Madde ile ülkenin belli bir bölgesinde yaşayan halkın hayat, sağlık, vücut veya cinsel dokunulmazlık ya da malvarlığı bakımından tehdit edilmesi, suç hâline getirilmiştir. Suçun oluşması için belirli kişi veya kişilerin değil fakat gayri muayyen kişilerden oluşan kitlelerin tehdide muhatap olması aranır. Tehdidin halkın hayatı, sağlığı, vücut veya cinsel dokunulmazlık ya da malvarlığı bakımından bir korku, endişe veya panik meydana getirmek amacıyla yapılmış olması gereklidir. Endişe, korku ve panik kelimeleri halkta meydana gelecek telaş hâlinin değişik derecelerde olabileceğini ifade amacıyla kullanılmıştır. Suçun oluşması bakımından bu hâllerin fiilen gerçekleşmiş olması aranmaz. Tehdidin objektif olarak böyle bir hâle sebebiyet verebilecek nitelikte olması yeterlidir.

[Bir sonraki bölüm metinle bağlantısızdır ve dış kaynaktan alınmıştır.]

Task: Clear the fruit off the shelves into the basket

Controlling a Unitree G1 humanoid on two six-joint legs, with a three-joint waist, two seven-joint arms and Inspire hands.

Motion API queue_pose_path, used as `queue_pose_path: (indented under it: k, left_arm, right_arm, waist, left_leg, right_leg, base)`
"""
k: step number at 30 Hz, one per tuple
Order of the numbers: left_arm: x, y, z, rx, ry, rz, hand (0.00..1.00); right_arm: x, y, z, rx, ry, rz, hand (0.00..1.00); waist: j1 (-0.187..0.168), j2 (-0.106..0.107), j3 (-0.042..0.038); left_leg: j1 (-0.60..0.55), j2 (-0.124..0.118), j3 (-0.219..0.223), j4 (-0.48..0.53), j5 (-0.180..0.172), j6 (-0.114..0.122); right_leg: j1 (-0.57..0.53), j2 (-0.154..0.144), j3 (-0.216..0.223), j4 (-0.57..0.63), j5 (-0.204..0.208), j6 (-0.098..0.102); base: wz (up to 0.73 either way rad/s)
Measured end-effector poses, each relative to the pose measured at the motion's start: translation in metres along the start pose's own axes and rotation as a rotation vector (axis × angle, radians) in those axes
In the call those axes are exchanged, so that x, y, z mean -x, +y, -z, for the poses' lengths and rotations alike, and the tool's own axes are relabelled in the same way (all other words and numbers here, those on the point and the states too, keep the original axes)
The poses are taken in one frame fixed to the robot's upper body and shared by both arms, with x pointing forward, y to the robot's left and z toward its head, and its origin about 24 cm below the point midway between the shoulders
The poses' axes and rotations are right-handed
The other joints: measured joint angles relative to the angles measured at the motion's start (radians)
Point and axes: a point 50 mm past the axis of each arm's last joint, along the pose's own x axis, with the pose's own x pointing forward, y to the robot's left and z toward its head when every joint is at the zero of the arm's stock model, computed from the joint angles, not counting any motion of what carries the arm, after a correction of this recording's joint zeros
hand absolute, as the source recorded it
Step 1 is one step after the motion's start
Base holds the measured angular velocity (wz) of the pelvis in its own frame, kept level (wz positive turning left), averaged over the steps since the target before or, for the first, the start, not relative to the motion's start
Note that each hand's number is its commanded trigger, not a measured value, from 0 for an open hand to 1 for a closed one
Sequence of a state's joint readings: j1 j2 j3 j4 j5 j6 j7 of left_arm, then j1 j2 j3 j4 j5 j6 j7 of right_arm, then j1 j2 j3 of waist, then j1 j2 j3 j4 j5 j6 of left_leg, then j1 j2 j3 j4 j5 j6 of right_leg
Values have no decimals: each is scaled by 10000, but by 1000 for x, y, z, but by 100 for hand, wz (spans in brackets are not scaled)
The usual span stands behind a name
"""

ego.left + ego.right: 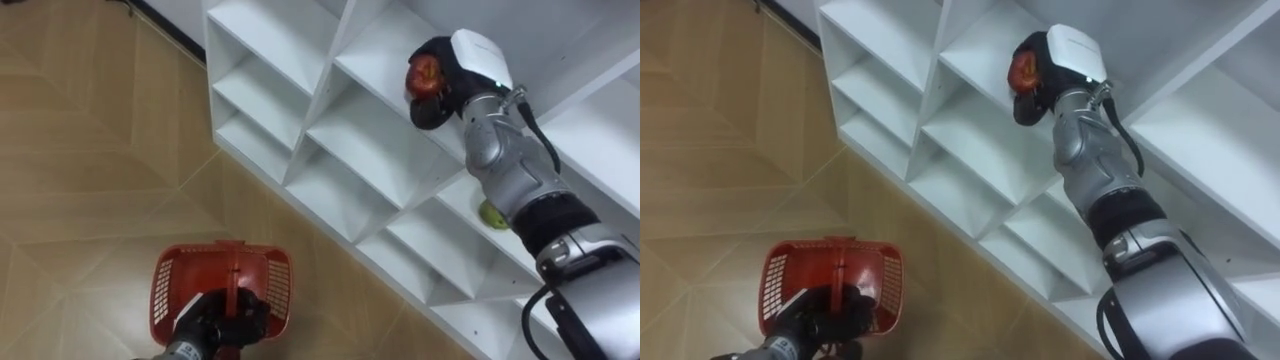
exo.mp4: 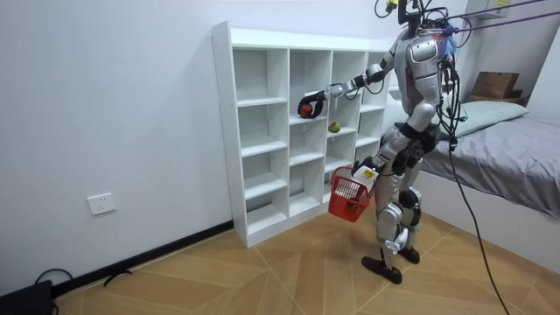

İkinci fıkrada, fiilin silâhla işlenmesi hâli, silâhın niteliği de dikkate alınarak bir ağırlaştırıcı sebep olarak öngörülmüştür.
Halk Arasında Korku ve Panik Yaratmak Amacıyla Tehdit Suçu Emsal Yargıtay Kararları
Halk Arasında Korku ve Panik Yaratmak Amacıyla Tehdit Suçu – YARGITAY 16. CEZA DAİRESİ Esas : 2017/1872 Karar : 2018/337 Tarih : 9.01.2018
” 2-Sanıkların molotof atma şeklindeki eylemlerinin 5237 sayılı Kanun’da tehlikeli maddelerin izinsiz olarak bulundurulması ve genel güvenliğin kasten tehlikeye sokulması suçlarını oluşturacağı gözetilmeden, anılan Kanun’un 213. maddesinde düzenlenen halk arasında korku ve panik yaratacak şekilde tehdit suçundan cezalandırılmalarında,
İsabet görülmediğinden bahisle
5271 sayılı Ceza Muhakemesi Kanunu’nun 309. maddesi uyarınca İstanbul 9. Ağır Ceza Mahkemesinin 04/10/2005 tarihli ve 1999/35 esas, 2002/158 sayılı ek kararının bozulması lüzumu Yüksek Adalet Bakanlığı Ceza İşleri Genel Müdürlüğünün 10.07.2017 gün ve 94660652-105-34-6872-2017-Kyb sayılı yazısına müsteniden ihbar ve mevcut evrak tebliğ olunmuştur.
I-OLAY:
Hükümlüler … ve … haklarında İSTANBUL 1 NOLU DEVLET GÜVENLİK MAHKEMESİNİN 04.06.2002 TARİHLİ KARARI İLE 765 sayılı TCK’nın 168/2, 59/2, 31, 33, 3713 sayılı Kanunun 5; 765 sayılı TCK’nın 264/6-son, 59/2 maddeleri uyarınca 12 yıl 6 ay ağır hapis ve 5 yıl 6 ay 20 gün hapis ve 1.400.000 ağır para cezası ile cezalandırılmalarına ilişkin hüküm Yargıtay 9. Ceza Dairesinin 28.11.2002 tarihli ilamı ile onanmıştır.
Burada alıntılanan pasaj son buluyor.